The court also dispatched the two technical defenses raised by the defendant. The first argument centered on the purported failure of the December 2014 written consent being properly signed and dated. The court found that regardless of the validity of the defendant's argument, it was subsequently mooted by the January stockholder consent, which there was no argument that it was properly signed and dated. The January stockholder consent both retook and ratified the December 2014 stockholder consent. Similarly, the court found no support for the defendant's final argument that T3 Motion was not given prompt notice of the consents consistent with Section 228(e). The defendant failed to identify any authority for the proposition that Section 228(e) requires notice in less than 30 days. Without any support for its untimely notice argument, the court found the defendant's Section 228(e) defense lacked merit. After sorting through the various defenses, the chancellor granted the motion for temporary restraining order, noting that it was similar in nature to status quo orders that are customarily imposed in Section 225 actions.
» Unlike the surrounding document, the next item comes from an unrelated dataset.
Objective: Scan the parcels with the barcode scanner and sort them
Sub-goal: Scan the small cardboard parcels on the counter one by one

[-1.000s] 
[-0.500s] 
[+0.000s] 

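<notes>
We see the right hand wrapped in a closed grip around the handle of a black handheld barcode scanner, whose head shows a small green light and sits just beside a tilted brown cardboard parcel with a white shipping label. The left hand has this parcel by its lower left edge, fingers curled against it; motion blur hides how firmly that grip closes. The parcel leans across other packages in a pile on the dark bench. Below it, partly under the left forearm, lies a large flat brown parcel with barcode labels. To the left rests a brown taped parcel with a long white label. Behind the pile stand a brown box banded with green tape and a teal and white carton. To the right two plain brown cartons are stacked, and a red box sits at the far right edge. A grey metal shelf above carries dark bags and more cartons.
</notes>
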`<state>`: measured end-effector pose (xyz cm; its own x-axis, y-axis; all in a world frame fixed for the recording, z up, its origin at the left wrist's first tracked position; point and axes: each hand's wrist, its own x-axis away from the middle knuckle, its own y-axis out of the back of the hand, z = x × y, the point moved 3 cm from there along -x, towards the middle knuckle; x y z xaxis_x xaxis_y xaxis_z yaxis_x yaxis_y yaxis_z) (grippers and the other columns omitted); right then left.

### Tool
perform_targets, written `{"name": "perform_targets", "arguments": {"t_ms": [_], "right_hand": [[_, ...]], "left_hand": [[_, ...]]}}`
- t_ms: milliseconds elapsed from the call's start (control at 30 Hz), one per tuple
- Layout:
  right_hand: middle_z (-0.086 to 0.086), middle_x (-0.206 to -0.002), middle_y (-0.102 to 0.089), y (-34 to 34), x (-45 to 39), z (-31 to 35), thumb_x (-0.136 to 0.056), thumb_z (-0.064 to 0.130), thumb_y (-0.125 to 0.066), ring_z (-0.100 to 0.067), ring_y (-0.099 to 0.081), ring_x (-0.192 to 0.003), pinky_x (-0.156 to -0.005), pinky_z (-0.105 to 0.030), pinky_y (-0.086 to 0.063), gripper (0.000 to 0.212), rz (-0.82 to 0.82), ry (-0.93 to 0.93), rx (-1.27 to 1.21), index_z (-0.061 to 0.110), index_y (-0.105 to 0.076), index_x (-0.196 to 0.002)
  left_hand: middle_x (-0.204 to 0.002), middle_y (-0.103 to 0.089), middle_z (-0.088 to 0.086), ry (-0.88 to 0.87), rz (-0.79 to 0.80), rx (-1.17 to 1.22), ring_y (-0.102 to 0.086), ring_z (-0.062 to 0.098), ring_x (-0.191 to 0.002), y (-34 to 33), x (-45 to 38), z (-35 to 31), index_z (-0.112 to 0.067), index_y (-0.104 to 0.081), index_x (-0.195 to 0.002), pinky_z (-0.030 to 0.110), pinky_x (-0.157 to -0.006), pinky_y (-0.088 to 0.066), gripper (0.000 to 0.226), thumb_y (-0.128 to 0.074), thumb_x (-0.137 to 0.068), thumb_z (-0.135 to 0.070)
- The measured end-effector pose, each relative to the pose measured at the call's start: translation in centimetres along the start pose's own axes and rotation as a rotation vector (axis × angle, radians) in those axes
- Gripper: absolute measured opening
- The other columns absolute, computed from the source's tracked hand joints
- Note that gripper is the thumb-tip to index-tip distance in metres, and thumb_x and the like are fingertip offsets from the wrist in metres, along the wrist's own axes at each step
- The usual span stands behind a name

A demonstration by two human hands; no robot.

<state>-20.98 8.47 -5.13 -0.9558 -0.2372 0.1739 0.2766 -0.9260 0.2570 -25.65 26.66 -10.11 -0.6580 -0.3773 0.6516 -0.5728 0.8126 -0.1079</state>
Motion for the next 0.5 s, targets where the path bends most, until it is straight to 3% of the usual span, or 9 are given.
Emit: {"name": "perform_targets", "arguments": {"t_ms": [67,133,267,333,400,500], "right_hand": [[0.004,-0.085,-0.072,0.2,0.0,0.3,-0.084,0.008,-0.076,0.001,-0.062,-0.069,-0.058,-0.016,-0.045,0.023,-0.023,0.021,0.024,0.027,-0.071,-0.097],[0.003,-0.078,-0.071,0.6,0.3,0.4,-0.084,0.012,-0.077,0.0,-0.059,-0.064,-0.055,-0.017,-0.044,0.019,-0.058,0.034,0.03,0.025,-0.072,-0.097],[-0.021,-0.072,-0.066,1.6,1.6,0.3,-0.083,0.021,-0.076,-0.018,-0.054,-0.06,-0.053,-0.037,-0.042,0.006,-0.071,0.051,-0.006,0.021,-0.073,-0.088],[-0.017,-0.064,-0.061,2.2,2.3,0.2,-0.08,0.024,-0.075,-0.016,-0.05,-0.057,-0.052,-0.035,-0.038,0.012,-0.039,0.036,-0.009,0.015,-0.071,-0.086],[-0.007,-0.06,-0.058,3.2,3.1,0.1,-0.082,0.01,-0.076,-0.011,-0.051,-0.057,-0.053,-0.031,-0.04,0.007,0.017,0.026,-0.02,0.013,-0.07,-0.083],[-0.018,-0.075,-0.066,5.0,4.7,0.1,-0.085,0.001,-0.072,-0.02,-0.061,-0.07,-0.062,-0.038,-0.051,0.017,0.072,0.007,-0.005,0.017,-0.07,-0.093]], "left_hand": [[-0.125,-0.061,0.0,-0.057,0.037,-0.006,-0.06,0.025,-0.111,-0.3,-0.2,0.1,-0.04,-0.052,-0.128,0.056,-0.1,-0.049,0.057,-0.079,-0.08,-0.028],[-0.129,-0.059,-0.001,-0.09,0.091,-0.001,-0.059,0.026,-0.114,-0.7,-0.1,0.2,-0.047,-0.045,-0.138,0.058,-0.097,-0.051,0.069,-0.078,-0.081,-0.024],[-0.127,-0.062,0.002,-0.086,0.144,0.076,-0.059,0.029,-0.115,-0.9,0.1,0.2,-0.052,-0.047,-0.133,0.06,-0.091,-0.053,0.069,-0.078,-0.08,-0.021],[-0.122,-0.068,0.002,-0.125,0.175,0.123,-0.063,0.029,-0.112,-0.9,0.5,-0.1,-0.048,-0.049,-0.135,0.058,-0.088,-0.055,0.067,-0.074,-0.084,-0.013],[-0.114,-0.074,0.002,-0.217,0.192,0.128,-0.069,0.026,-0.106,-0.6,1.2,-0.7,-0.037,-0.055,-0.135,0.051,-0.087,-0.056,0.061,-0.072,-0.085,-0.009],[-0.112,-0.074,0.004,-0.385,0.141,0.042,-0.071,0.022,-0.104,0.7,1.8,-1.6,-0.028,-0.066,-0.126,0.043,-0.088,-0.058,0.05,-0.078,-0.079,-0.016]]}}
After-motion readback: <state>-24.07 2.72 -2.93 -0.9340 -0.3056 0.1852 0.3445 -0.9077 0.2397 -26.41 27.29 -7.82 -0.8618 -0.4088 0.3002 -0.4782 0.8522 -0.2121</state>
Of particular note, the chancellor stated that the uncertainty of the composition of T3 Motion's board of directors put a cloud over how the company would be managed, which is "plainly irreparable harm." The value in this statement, however, may be limited by the circumstances confronting the court. Since a majority of the T3 Motion board of directors (four of seven) were appointed by the disputed stockholder consents, irreparable harm to the company is more likely since interim actions for the company would be taken by a minority of directors. Whether the same threat of imminent irreparable harm exists where a minority of the directors' seats are in dispute is debatable. Nevertheless, the Court of Chancery demonstrated, yet again, its willingness to act quickly and decisively in order to protect Delaware companies and their stockholders from potential harm.